BUILD A TEXT CLASSIFIER
- Download the following file
There are two files in the compressed file:
- Tweets.14cat.train contains 2504 tweets to be used for taining the classification model
- Tweets.14cat.test contains 625 tweets to be used testing
The format of the files is as follows (tab separated):
tweet_ID tweet category
- You need to build a module to extract the BOW features from the training files (some of the steps here are specific to Python. If you use another language, you will need to find the equivalent methods). Apply the following:
- Read the tweets and preprocess them (remove links + tokenise). Do not apply stemming or stopping at this stage
- Find all the unique terms, and give each of them a unique ID (starting from 0 to the number of terms) - Then you should create a count matrix where each row is a document and each column corresponds to a word in the vocabulary.
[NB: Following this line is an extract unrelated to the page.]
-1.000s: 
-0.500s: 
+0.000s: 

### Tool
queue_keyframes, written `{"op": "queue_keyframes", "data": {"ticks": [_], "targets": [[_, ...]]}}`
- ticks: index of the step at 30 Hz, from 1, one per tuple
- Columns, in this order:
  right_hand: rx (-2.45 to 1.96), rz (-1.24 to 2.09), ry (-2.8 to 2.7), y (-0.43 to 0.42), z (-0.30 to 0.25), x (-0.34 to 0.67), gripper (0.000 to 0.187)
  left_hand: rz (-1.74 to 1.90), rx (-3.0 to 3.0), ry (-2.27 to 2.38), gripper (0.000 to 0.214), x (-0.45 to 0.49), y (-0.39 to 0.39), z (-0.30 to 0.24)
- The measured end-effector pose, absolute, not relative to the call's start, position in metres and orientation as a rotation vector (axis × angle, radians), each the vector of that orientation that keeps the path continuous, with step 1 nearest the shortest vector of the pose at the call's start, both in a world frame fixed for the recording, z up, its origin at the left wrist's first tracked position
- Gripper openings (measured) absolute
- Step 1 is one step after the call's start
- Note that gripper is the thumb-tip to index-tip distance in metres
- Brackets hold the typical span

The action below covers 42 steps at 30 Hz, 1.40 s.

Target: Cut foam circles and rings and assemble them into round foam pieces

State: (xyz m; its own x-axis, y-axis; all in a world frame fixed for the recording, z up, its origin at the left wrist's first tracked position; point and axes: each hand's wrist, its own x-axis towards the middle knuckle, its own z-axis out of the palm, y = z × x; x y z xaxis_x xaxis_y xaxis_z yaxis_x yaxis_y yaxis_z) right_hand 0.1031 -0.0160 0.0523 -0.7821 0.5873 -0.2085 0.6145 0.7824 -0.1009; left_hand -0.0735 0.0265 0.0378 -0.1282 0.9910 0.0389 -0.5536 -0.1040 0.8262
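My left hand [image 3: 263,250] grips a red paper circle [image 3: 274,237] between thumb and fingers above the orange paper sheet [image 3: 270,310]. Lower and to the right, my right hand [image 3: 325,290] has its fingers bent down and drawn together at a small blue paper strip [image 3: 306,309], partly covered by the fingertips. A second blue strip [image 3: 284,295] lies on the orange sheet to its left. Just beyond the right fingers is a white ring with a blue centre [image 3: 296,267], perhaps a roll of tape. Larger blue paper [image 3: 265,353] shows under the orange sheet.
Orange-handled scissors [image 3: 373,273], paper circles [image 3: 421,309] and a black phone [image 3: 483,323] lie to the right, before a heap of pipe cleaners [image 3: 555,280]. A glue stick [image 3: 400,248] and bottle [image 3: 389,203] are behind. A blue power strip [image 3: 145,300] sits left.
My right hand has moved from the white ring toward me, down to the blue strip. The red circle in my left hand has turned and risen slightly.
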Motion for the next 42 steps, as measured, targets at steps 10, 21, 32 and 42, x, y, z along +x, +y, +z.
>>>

- The value of element (i,j) is the count of the number of times the word j appears in document i.
- Since most documents will not contain many words from the total vocabulary, is is recommended that you use a sparse matrix. This means that only the nonzero values are actually stored in memory.
- For example, you may find it convienent to use the dictionary-of-keys sparse matrix from scipy.sparse. You may need to install scipy if you have never used it before.
- See the Examples section of the dok_matrix page (and lecture 18) for an example of how you can fill in the values of this kind of matrix.
- Let's call this matrix X. - You should also make a mapping from the categories to numberic IDs. So the list of correct categories ['Gaming', 'Gaming', 'Entertainment', ...] becomes [0,0,1, ...] where the same category is also mapped to the same number from 0 to 1 - number of categories.
- Use this mapping to convert the category for each tweet to a number. Call this list of correct categories y. - Once the training and test features are ready, you can now train a classifier and test the performance. In this lab, we will use an SVM multiclass Classifier.
- First instantiate a model: model = sklearn.svm.SVC(C=1000)
- The C parameter could be optimized for better performance. However, for this stage, just set it to 1000.
- Then fit the model to your data: model.fit(X,y) where X and y are defined as above.
- To make predictions about tweets, convert them to the same format as X and run y_pred = model.predict(X).
- y_pred now contains a list of the predicted categories corresponding to the documents in X. - Use the same module from the previous steps to convert the test file of tweets into features file as well, using the same format.
- Make sure the same words are mapped to the same IDs as used in the training data. So if "dog" has the ID 453 in the training data, it should have the same ID in the test.
- For terms in the test file that do not exist in the training data (does not have a corresponding feature ID, since it never appear in the training data), please either neglect these terms, or define a new feature ID that corresponds to OOV (out-of-vocabulary) terms. - Finally, classify the tweets from the testing set. Do NOT train the model again (model.fit()), only make new predictions given the testing data as input to model.predict().
EVALUATION
Build a module that has the following outputs given the list of predicted values (category ids) and the list of correct categories (category ids):
- Accuracy
- Precision, recall, and F1 for each of the classes
- Macro-F1 score of the system
MODIFYING YOUR CLASSIFIER
Think about what can make a better classification.
You can think about trying the following:
- Apply stemming and stopping.
- Duplicate hashtags words (e.g. convert "#car" to "#car car").
- Expand tweet text that has link with the page title of that link
- Try non-textual features: Tweet length, presence of hashtags, links, emojis, etc.
- Use Tf-IDF features intead of just counts.
- Can you try another classifier and compare the results?
- Get more training data! You can check this paper for potential idea on the same task
- Any other ideas you have about how to make the model better.
Try at least two possible methods for improving the classification.
- Find out which method achieves the best performance (measure by Macro-F1), and generate the confusion matrix among all classes for it.
NOTE
Parts of this lab are part of CW2, so please try to finish it properly.